## What you will do
If a line of the data below holds the word "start", list it.

[Records from a data collection]

____________

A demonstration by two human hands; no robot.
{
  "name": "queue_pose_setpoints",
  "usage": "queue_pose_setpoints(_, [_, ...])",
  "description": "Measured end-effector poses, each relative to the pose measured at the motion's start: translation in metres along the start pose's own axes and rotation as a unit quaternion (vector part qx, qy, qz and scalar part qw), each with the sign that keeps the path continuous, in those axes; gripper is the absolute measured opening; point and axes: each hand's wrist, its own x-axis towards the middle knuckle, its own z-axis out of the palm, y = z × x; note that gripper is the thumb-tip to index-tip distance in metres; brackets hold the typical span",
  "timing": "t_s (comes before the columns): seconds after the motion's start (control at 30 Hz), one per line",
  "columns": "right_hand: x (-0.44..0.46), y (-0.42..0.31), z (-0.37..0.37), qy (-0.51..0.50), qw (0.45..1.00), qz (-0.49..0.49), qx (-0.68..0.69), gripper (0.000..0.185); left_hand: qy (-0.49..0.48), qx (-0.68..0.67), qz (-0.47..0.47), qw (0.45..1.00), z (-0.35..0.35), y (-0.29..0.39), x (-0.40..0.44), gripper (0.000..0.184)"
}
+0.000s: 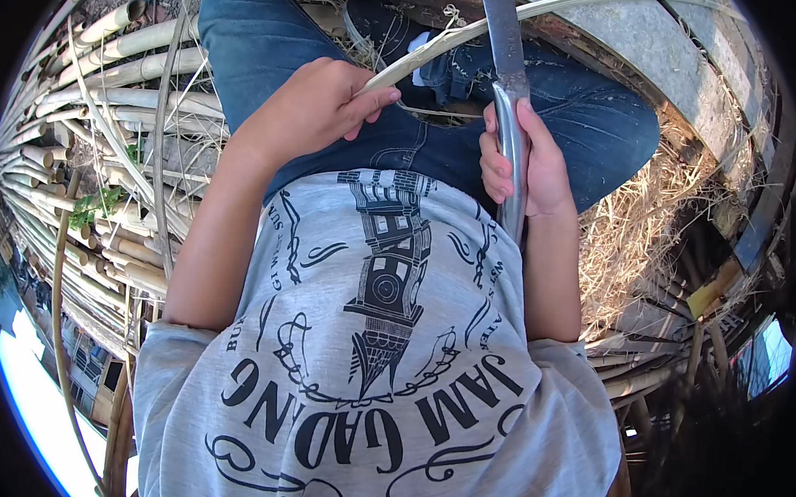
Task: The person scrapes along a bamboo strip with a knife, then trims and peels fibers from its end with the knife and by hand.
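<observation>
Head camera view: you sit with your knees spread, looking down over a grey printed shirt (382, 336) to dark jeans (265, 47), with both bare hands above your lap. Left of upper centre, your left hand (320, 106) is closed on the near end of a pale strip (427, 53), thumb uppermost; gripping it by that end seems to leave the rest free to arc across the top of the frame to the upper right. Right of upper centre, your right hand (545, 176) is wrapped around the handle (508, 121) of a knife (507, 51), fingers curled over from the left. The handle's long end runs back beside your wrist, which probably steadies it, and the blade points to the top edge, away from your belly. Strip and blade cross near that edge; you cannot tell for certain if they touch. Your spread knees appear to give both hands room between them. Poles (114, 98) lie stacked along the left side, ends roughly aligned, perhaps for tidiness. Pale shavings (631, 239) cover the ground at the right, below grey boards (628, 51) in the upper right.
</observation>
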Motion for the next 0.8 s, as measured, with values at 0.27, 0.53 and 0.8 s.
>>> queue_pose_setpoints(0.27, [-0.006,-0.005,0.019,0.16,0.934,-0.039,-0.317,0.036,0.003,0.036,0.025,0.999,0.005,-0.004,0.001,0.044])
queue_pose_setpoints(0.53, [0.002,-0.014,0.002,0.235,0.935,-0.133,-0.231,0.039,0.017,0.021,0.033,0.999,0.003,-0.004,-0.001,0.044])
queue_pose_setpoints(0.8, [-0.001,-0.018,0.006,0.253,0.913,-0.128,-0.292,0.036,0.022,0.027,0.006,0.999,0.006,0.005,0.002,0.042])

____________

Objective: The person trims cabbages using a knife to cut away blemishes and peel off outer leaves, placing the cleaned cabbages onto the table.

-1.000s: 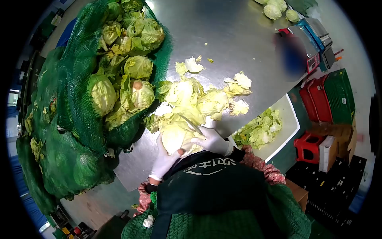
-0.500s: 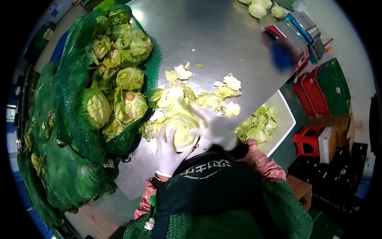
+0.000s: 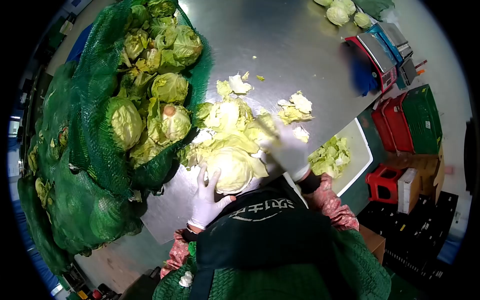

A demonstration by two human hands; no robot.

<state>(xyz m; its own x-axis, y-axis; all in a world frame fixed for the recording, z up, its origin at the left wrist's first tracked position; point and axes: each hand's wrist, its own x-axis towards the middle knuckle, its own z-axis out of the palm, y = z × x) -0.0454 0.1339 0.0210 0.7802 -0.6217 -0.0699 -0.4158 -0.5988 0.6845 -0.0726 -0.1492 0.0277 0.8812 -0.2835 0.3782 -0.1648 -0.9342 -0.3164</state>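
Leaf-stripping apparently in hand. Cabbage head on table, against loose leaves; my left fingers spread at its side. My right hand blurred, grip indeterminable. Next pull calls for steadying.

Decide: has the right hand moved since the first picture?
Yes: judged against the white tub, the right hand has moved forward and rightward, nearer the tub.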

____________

## Solution to this problem
  "description": "Measured end-effector poses, each relative to the pose measured at the motion's start: translation in metres along the start pose's own axes and rotation as a unit quaternion (vector part qx, qy, qz and scalar part qw), each with the sign that keeps the path continuous, in those axes; gripper is the absolute measured opening; point and axes: each hand's wrist, its own x-axis towards the middle knuckle, its own z-axis out of the palm, y = z × x; note that gripper is the thumb-tip to index-tip distance in metres; brackets hold the typical span",
  "timing": "t_s (comes before the columns): seconds after the motion's start (control at 30 Hz), one per line",

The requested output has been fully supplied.